Only one stretch of the data below is wanted: the lines starting at the one with "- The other" and ending at the one with "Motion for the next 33", both included, given again exactly.

════════════════

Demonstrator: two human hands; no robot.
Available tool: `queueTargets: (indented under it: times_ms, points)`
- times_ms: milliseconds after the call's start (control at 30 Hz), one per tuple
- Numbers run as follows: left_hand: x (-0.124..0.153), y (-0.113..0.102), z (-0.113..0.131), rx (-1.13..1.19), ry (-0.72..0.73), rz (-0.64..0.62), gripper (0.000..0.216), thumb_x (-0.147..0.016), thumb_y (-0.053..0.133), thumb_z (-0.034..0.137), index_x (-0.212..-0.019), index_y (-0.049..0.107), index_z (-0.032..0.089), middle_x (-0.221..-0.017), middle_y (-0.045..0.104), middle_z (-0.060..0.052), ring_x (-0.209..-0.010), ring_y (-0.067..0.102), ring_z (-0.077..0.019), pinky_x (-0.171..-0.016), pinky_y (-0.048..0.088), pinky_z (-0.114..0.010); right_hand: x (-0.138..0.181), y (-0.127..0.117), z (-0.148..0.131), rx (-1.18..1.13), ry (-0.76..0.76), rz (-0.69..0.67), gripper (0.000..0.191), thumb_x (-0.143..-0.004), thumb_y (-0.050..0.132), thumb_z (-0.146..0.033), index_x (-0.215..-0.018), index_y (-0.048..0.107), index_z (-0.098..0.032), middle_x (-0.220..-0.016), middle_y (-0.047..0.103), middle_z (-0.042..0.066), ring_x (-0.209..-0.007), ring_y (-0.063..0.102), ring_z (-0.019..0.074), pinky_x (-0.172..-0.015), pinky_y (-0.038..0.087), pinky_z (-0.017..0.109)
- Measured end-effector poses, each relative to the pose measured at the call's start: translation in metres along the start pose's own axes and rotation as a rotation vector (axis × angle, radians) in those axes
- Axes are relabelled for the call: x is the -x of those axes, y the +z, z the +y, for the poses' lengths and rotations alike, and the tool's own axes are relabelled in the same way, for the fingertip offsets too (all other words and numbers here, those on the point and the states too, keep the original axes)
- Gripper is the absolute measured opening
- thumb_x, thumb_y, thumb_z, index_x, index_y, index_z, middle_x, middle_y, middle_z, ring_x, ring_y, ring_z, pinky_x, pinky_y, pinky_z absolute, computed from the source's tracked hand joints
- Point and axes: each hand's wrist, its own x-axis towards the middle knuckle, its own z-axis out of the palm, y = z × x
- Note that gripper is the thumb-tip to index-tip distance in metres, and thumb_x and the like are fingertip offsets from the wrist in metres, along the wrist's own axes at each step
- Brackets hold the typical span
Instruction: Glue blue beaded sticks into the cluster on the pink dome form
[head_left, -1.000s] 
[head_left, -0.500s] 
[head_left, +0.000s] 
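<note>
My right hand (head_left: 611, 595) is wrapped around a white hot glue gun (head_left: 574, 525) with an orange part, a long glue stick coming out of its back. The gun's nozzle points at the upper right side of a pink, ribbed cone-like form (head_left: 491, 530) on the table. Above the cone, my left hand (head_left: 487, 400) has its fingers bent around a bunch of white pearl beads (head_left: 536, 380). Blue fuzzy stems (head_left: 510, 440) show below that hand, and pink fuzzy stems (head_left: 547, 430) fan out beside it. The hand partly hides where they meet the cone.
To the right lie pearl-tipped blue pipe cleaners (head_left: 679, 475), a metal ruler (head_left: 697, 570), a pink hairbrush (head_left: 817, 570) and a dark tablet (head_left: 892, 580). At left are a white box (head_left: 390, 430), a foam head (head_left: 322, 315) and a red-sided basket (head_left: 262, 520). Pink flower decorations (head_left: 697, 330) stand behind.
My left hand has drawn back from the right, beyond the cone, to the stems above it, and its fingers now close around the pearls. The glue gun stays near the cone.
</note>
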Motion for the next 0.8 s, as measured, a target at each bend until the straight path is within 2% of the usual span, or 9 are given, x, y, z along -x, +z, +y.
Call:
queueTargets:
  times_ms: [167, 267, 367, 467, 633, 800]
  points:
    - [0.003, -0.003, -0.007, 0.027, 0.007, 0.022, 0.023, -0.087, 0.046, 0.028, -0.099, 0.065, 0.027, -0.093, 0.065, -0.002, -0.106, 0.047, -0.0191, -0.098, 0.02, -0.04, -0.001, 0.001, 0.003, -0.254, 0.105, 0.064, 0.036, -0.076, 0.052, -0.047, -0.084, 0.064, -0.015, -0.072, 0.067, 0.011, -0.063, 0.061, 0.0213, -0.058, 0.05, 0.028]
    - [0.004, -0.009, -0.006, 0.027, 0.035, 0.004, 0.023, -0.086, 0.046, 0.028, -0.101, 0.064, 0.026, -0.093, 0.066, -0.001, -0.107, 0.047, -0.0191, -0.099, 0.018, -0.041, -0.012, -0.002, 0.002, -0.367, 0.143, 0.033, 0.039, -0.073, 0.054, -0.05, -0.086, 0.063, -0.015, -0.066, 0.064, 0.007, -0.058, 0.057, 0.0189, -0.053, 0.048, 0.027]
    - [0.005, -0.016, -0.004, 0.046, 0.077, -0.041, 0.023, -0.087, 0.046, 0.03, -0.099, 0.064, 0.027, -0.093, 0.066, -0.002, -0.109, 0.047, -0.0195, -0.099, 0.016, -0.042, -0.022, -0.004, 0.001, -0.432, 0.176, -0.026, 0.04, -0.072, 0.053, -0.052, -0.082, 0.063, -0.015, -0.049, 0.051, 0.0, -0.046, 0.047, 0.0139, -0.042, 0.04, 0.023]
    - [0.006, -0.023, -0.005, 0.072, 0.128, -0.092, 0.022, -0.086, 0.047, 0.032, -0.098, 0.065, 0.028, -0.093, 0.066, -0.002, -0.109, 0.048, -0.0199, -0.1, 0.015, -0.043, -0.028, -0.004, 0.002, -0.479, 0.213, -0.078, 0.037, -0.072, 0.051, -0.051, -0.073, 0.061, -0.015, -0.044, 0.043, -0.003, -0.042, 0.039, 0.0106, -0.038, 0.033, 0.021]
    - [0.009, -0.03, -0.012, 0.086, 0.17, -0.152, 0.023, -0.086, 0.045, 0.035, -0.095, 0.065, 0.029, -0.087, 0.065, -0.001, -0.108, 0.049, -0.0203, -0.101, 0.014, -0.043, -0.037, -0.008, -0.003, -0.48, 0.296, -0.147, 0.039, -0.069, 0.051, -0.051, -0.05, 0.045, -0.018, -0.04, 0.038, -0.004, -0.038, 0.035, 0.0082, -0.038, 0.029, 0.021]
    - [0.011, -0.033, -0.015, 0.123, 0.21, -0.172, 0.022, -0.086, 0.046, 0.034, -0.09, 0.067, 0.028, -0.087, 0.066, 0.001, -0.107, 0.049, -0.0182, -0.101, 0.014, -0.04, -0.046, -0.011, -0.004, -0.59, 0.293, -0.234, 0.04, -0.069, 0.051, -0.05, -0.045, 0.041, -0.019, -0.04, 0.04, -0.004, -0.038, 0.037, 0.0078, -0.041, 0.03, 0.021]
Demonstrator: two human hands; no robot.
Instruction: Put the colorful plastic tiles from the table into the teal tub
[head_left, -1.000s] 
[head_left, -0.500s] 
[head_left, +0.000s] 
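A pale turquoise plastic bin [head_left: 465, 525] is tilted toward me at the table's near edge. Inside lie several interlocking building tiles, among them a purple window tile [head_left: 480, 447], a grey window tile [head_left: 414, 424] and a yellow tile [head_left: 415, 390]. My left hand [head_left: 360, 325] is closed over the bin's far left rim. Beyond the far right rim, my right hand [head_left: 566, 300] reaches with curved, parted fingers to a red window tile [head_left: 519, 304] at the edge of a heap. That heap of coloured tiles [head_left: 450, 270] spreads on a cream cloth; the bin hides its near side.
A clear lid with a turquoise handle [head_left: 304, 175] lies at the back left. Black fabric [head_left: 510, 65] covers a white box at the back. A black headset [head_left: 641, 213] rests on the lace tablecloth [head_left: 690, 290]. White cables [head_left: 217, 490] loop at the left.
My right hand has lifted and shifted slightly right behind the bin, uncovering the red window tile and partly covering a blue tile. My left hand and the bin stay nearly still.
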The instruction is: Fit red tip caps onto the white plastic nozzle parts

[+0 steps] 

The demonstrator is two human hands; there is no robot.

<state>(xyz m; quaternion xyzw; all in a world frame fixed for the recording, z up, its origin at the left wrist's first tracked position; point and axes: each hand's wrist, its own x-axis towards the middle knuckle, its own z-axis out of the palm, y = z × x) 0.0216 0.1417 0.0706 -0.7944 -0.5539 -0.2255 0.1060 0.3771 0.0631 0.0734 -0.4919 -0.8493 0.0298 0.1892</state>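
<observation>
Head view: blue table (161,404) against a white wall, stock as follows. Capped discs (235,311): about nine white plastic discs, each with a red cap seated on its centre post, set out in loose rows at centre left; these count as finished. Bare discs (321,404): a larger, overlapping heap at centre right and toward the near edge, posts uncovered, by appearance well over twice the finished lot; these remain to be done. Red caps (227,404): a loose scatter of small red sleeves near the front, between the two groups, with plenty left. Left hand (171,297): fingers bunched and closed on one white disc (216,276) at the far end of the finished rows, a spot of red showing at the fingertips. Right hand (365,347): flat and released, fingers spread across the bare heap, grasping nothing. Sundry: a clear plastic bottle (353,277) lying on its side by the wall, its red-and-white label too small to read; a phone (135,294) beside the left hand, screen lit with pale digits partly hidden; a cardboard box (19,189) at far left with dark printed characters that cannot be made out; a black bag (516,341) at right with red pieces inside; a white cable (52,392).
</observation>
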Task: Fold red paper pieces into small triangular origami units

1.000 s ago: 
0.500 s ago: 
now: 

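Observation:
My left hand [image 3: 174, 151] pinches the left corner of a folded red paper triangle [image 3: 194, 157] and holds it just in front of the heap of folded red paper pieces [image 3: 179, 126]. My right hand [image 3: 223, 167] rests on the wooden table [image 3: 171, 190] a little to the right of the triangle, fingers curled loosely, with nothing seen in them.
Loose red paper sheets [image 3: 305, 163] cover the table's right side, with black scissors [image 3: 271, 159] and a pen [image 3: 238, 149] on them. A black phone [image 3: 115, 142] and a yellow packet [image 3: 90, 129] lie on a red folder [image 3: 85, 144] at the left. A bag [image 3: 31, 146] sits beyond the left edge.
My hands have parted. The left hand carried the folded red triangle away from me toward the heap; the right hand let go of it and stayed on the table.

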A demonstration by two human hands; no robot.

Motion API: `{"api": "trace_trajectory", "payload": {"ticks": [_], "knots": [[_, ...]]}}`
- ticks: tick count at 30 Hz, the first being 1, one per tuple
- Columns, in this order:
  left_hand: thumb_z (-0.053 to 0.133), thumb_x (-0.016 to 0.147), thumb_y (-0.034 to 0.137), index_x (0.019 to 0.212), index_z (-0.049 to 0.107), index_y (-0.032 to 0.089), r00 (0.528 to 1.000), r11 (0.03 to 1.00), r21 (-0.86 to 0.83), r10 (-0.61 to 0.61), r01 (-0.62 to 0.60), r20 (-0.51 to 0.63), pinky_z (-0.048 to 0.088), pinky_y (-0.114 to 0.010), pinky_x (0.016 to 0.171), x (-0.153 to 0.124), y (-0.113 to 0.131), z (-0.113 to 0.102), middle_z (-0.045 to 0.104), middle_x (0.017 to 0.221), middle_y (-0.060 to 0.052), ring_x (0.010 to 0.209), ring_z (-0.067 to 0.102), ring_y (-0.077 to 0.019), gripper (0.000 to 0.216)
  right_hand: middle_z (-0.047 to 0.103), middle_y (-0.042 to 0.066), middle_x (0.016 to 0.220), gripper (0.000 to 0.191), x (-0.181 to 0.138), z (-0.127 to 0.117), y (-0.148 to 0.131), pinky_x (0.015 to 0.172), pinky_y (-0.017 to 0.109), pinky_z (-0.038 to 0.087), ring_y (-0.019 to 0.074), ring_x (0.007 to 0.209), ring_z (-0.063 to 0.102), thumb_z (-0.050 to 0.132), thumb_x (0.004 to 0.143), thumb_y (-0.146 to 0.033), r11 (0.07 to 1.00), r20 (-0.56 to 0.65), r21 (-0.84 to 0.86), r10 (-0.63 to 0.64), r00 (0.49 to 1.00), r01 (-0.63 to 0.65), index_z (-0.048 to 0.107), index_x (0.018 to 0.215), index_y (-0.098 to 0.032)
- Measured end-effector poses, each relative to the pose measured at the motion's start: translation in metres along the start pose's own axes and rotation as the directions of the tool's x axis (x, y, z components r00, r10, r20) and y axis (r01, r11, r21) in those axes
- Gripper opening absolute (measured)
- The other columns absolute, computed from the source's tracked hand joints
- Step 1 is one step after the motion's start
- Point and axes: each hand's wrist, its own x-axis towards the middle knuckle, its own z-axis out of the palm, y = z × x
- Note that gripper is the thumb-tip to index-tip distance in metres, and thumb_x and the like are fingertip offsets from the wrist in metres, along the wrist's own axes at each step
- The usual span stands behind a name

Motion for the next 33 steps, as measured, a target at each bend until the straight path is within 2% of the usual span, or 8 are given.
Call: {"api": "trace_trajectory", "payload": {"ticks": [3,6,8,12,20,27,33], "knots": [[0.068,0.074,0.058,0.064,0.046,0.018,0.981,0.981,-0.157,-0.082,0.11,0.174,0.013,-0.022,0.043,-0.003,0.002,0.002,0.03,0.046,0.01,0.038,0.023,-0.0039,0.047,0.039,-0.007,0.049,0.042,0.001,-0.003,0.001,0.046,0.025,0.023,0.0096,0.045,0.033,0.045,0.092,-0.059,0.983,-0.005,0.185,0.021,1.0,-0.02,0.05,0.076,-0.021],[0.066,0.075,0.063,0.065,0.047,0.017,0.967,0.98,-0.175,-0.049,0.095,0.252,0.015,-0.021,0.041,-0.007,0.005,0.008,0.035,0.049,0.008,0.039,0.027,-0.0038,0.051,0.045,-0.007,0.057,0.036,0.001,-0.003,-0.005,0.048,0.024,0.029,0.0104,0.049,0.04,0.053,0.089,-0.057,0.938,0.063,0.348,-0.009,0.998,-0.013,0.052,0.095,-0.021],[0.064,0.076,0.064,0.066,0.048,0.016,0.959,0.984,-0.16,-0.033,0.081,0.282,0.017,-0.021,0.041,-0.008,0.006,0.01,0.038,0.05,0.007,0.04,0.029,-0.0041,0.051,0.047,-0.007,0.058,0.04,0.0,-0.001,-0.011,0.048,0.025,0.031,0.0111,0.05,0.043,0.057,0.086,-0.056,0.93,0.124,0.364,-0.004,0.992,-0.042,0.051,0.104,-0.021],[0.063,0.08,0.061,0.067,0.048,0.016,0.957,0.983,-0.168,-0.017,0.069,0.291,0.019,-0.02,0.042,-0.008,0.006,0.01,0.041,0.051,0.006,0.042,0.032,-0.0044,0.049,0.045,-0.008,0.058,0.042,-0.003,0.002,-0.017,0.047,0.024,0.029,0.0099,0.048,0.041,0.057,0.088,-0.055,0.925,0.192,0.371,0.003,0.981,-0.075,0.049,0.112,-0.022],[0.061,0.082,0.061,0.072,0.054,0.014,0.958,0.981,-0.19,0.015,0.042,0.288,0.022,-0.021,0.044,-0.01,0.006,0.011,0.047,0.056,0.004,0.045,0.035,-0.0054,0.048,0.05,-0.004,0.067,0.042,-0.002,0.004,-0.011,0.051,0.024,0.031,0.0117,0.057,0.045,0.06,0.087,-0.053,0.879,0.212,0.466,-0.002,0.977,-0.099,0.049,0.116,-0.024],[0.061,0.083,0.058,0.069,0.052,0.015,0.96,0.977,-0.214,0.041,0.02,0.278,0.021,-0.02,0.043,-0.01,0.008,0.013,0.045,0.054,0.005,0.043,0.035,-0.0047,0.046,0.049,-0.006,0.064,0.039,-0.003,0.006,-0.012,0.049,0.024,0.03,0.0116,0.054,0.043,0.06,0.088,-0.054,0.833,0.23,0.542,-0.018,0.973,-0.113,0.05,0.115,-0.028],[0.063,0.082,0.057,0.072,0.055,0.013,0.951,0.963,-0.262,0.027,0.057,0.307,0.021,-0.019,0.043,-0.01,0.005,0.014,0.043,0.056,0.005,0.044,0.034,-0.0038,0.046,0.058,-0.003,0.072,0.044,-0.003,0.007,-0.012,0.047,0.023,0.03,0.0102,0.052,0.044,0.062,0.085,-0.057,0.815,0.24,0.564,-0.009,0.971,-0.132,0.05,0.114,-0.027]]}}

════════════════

* **COMPLETED EXERCISE**
- The other columns absolute, computed from the source's tracked hand joints
- Step 1 is one step after the motion's start
- Point and axes: each hand's wrist, its own x-axis towards the middle knuckle, its own z-axis out of the palm, y = z × x
- Note that gripper is the thumb-tip to index-tip distance in metres, and thumb_x and the like are fingertip offsets from the wrist in metres, along the wrist's own axes at each step
- The usual span stands behind a name

Motion for the next 33 steps, as measured, a target at each bend until the straight path is within 2% of the usual span, or 8 are given.

Now the answer is complete.